Northstar Travel Group
- Type: Privately held company
- Industry: Travel
- Founded: 6 August 2001
- Headquarters: Rutherford, New Jersey, U.S.
- Owner: JTB Corporation
- Website: www.northstartravelgroup.com

= Northstar Travel Group =

Travel publications and event management company

Northstar Travel Group (NTG) is a publications and event management company focused on the travel industry. The firm is headquartered in Rutherford, New Jersey.

Its brands include Business Travel News, Travel Procurement, The Beat, Travel Weekly, Travel Pulse, TravelAge West, Travel Weekly China, Successful Meetings, Meetings & Conventions, Incentive, M&C China, Travel42, Axus Travel App, and Web in Travel.

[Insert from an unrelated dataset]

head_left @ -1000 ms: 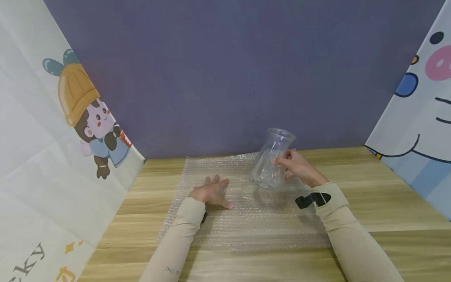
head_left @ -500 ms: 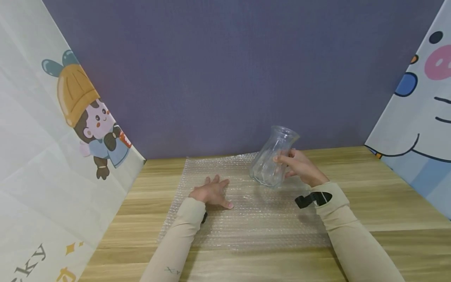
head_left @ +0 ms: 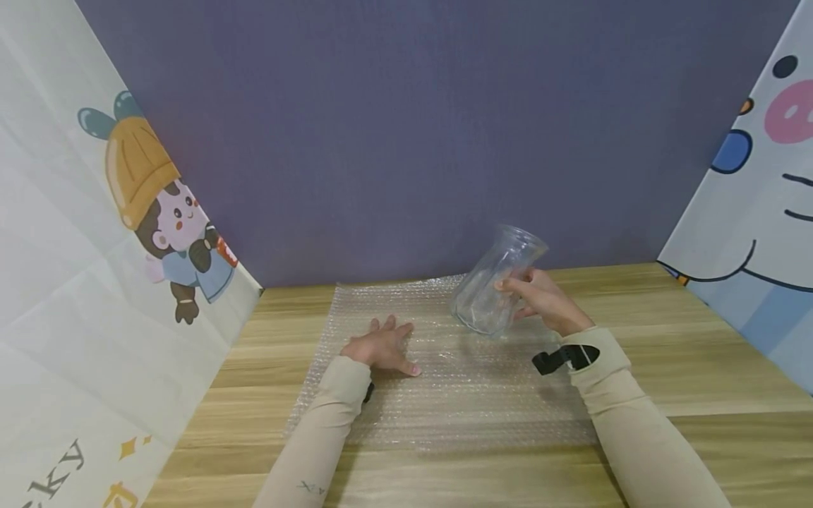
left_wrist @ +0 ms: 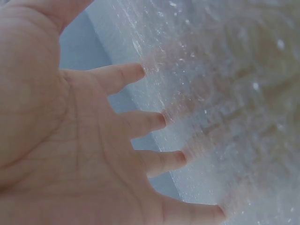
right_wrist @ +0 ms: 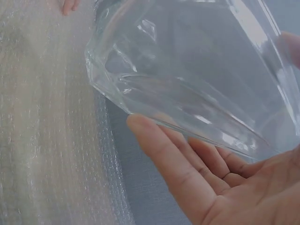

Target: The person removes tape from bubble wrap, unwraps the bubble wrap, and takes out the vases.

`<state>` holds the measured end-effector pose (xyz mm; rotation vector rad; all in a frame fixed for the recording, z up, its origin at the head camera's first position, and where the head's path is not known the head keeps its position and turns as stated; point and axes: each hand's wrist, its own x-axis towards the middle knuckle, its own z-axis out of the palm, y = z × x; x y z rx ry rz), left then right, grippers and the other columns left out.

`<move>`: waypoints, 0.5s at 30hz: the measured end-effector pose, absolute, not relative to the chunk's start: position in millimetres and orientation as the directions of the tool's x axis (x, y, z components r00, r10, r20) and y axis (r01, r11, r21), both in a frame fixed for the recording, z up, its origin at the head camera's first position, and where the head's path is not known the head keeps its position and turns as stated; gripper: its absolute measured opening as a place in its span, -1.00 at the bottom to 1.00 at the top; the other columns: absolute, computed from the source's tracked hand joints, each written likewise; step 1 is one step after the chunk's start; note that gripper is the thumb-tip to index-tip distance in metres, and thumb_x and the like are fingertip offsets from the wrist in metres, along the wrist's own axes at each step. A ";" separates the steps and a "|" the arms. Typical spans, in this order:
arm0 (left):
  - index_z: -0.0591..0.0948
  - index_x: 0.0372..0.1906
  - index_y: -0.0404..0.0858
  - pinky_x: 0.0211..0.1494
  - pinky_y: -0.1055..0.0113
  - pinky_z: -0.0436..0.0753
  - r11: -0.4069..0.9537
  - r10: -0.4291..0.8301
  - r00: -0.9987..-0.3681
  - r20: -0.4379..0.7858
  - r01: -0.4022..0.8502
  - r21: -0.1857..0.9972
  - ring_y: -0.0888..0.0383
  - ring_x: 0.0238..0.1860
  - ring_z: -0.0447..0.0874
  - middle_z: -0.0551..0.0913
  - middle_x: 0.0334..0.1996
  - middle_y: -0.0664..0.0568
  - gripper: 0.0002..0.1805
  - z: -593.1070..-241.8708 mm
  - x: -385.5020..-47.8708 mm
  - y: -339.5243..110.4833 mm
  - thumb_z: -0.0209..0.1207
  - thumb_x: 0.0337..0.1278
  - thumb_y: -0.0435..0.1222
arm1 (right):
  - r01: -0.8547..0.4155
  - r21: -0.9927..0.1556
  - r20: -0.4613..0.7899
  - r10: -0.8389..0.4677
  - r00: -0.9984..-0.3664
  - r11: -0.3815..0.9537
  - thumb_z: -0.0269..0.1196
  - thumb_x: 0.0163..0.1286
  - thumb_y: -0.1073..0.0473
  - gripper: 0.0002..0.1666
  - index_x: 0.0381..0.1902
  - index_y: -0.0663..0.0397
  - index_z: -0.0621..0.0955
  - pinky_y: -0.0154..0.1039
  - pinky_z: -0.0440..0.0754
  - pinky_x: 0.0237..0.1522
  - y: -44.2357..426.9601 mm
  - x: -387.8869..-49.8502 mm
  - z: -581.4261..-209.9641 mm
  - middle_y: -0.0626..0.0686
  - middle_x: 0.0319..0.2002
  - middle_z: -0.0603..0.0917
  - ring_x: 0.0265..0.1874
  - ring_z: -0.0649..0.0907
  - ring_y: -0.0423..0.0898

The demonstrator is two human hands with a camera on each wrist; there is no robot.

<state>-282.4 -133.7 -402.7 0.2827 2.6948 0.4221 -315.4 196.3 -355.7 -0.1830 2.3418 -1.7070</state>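
Note:
A clear glass vase (head_left: 488, 296) with a flared rim leans to the right over the sheet of bubble wrap (head_left: 470, 416). My right hand (head_left: 543, 300) grips the vase by its side, thumb in front and fingers behind. The right wrist view shows the faceted glass vase (right_wrist: 187, 79) close up, with the fingers (right_wrist: 171, 164) along its underside. Whether its base touches the wrap, I cannot tell. Fingers spread, my left hand (head_left: 381, 346) rests on the left part of the sheet. In the left wrist view its fingertips (left_wrist: 176, 159) touch the bubble wrap (left_wrist: 225, 93).
Beneath the wrap lies a wood-grain table (head_left: 667, 346). A dark purple-grey panel (head_left: 406, 141) stands along the back edge. White printed cloth walls rise at the left (head_left: 57, 247) and right (head_left: 724, 240). A black strap buckle (head_left: 565, 360) sits on the right sleeve cuff.
The vase has tilted further over, its rim shifting to the right and slightly up while its base stays nearly in place. My left hand has not moved.

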 end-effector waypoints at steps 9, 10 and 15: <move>0.11 0.64 0.13 0.41 -0.66 -0.08 0.936 0.253 -0.901 -0.352 0.136 0.325 -0.32 0.66 -0.30 -0.17 0.69 -0.12 0.18 -401.6 -281.7 -133.7 0.45 -0.08 0.25 | 0.040 -0.959 -0.105 -0.221 -0.970 0.282 0.28 0.41 -0.02 -0.29 0.29 0.24 0.26 -0.16 0.77 -0.11 196.0 -315.9 -355.7 0.16 0.14 0.42 -0.01 0.54 -0.06; 0.11 0.64 0.14 0.42 -0.66 -0.08 0.936 0.252 -0.902 -0.351 0.135 0.325 -0.32 0.66 -0.30 -0.17 0.69 -0.12 0.18 -401.6 -281.7 -133.8 0.45 -0.08 0.25 | 0.043 -0.960 -0.108 -0.223 -0.969 0.278 0.28 0.41 -0.02 -0.25 0.34 0.25 0.24 -0.15 0.77 -0.10 195.7 -315.4 -355.5 0.20 0.19 0.40 0.05 0.52 -0.02; 0.11 0.64 0.15 0.42 -0.66 -0.09 0.937 0.248 -0.903 -0.352 0.130 0.325 -0.31 0.66 -0.31 -0.18 0.69 -0.10 0.18 -402.6 -281.8 -134.2 0.45 -0.09 0.26 | 0.065 -0.957 -0.129 -0.217 -0.968 0.282 0.29 0.40 -0.04 0.05 0.55 0.30 -0.01 -0.16 0.77 -0.05 194.9 -312.9 -354.3 0.32 0.41 0.21 0.29 0.38 0.13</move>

It also owns Phocuswright, a research, business intelligence, and event producer serving the travel technology industry, and its publication, Phocuswire.

It produces more than 80 events in 13 countries related to the travel industry, including the Phocuswright Conference, ALIS (the largest hotel investment conference in the world; produced with the American Hotel and Lodging Association annually in Los Angeles), The Business Travel Show, Web in Travel, CruiseWorld, Global Travel Marketplace, and TEAMS. The firm owns a majority of Inntopia. Northstar also hosts The Meetings Show, a series of conferences for the conference industry.

Print media accounts for 18% of total revenue, events accounts for 39.2% of revenue, and digital revenue accounts for 42.7% of revenue.

==History==
In 1989, Reed International (now RELX) acquired Travel Weekly, Meetings & Conventions and the hotel databases from Murdoch Magazines and formed Reed Travel Group. In 1998, Reed Travel Group was renamed Cahners Travel Group.

In 2001, Boston Ventures acquired Cahners Travel Group and renamed it Northstar Travel Group. In 2012, Boston Ventures Investment Partners sold the company to Wicks Group.

In October 2019, three years after being acquired by Wasserstein & Co., the company purchased travAlliancemedia, owner of TravelPulse.com and TravelPulse Canada, Buying Business Travel, covering the corporate travel market, and CAT Media, which serves the meetings and incentives industries.

In October 2025, it was announced that Japan's JTB Corporation had completed its acquisition of NTG.